◆ Work to be completed ◆
The lines below starting at the line containing "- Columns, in" and ending at the line containing "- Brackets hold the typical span" are to be repeated exactly, with both ends kept and nothing else added.

◆ Records to process ◆
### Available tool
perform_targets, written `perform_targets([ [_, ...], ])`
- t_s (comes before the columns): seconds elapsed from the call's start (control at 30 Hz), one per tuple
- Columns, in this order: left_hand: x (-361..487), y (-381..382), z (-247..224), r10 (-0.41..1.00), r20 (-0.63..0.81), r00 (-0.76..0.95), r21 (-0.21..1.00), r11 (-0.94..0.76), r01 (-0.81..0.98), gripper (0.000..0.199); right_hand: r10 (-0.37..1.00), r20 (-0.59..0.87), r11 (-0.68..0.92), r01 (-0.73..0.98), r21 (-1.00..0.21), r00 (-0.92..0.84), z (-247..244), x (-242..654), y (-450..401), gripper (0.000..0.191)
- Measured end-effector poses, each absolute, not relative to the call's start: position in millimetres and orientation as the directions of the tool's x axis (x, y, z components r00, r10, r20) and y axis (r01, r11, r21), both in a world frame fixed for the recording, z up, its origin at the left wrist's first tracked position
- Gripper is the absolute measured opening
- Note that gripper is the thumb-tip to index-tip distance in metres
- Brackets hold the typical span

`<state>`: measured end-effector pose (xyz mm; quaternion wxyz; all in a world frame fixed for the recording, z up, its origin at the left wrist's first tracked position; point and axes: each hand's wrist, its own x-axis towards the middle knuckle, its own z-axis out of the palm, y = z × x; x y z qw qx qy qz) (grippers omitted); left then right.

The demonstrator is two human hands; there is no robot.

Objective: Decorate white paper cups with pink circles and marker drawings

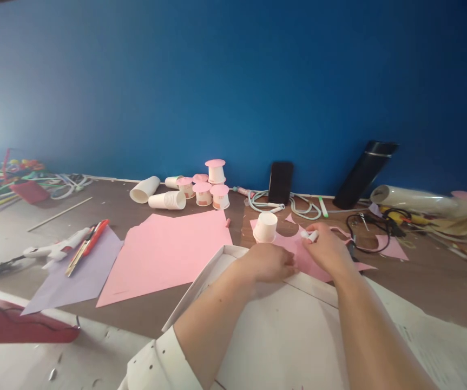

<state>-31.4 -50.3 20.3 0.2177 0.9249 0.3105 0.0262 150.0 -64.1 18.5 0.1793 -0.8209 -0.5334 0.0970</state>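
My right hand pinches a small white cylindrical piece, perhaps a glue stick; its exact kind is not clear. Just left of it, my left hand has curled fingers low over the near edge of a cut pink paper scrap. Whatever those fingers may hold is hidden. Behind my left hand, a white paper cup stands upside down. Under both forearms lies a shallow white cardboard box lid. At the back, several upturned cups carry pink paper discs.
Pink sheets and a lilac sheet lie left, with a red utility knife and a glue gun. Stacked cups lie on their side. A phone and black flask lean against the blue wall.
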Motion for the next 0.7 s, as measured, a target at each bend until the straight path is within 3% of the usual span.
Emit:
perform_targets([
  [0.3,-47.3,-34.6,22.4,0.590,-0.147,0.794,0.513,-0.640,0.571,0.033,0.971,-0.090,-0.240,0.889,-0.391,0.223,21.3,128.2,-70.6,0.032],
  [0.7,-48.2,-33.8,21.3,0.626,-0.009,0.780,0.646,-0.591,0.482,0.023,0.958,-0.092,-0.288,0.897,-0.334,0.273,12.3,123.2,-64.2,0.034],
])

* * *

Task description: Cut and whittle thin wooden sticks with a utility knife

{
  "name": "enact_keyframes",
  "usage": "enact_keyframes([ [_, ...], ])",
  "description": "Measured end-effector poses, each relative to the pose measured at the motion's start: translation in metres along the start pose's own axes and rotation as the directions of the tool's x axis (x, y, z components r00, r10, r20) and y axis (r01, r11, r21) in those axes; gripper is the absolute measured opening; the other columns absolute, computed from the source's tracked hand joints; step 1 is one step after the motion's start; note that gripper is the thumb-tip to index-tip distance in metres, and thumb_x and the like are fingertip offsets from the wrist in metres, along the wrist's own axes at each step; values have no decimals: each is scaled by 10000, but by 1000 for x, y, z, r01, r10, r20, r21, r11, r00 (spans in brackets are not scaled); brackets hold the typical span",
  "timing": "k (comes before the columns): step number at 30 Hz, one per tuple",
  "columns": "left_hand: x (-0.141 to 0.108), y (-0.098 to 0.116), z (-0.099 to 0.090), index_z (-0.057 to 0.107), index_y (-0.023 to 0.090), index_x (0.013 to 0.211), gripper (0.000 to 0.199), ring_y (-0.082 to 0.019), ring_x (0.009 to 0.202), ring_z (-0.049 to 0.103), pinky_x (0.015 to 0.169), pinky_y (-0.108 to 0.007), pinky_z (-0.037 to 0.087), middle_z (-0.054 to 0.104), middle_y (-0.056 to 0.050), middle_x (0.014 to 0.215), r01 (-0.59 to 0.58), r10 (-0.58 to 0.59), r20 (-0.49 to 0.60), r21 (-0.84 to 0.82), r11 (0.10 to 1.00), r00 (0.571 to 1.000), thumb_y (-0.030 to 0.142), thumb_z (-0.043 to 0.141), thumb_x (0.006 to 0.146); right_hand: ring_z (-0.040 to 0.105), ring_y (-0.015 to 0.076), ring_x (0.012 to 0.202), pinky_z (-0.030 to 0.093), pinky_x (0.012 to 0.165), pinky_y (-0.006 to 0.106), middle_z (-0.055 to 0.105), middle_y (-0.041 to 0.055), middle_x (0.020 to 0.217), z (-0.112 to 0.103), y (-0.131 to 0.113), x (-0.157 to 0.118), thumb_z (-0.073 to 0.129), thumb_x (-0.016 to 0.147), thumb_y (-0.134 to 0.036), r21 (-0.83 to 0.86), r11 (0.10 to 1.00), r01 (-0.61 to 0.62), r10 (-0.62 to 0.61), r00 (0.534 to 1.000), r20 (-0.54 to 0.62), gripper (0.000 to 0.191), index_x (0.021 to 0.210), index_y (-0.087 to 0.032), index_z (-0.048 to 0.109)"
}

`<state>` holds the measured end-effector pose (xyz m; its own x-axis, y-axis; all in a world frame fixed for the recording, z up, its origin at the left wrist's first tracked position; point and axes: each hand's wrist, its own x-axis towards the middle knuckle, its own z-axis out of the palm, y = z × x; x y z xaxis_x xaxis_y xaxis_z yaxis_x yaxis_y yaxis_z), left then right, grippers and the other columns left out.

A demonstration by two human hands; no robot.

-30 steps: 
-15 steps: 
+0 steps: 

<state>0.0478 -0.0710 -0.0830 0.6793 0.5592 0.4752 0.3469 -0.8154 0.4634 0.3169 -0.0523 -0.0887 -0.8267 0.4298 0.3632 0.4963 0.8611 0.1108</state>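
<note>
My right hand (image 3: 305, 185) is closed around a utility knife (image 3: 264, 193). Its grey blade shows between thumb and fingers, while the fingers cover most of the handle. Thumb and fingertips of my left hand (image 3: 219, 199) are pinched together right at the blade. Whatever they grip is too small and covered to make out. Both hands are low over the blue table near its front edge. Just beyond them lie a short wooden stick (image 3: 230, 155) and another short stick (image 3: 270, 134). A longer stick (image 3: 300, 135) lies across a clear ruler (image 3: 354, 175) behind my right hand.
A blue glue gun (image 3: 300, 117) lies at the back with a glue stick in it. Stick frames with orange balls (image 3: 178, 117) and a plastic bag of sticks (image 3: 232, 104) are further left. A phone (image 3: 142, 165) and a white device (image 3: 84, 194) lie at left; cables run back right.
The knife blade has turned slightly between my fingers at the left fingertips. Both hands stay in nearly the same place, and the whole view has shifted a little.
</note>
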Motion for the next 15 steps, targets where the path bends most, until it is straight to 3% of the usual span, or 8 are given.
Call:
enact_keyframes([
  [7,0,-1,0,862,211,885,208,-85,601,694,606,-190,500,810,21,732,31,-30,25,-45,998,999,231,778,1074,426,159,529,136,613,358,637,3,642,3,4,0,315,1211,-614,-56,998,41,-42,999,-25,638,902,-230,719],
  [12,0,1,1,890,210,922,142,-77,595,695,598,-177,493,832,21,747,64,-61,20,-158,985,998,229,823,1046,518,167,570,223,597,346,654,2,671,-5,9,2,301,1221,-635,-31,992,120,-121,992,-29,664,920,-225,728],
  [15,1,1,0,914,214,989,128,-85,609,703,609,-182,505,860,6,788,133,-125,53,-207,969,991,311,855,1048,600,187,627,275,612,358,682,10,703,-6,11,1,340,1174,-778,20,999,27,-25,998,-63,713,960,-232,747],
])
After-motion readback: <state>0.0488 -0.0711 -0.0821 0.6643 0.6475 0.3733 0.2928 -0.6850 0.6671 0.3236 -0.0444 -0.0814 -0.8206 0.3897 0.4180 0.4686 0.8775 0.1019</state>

◆ Answer space ◆
- Columns, in this order: left_hand: x (-361..487), y (-381..382), z (-247..224), r10 (-0.41..1.00), r20 (-0.63..0.81), r00 (-0.76..0.95), r21 (-0.21..1.00), r11 (-0.94..0.76), r01 (-0.81..0.98), gripper (0.000..0.199); right_hand: r10 (-0.37..1.00), r20 (-0.59..0.87), r11 (-0.68..0.92), r01 (-0.73..0.98), r21 (-1.00..0.21), r00 (-0.92..0.84), z (-247..244), x (-242..654), y (-450..401), gripper (0.000..0.191)
- Measured end-effector poses, each absolute, not relative to the call's start: position in millimetres and orientation as the directions of the tool's x axis (x, y, z components r00, r10, r20) and y axis (r01, r11, r21), both in a world frame fixed for the recording, z up, its origin at the left wrist's first tracked position
- Gripper is the absolute measured opening
- Note that gripper is the thumb-tip to index-tip distance in metres
- Brackets hold the typical span

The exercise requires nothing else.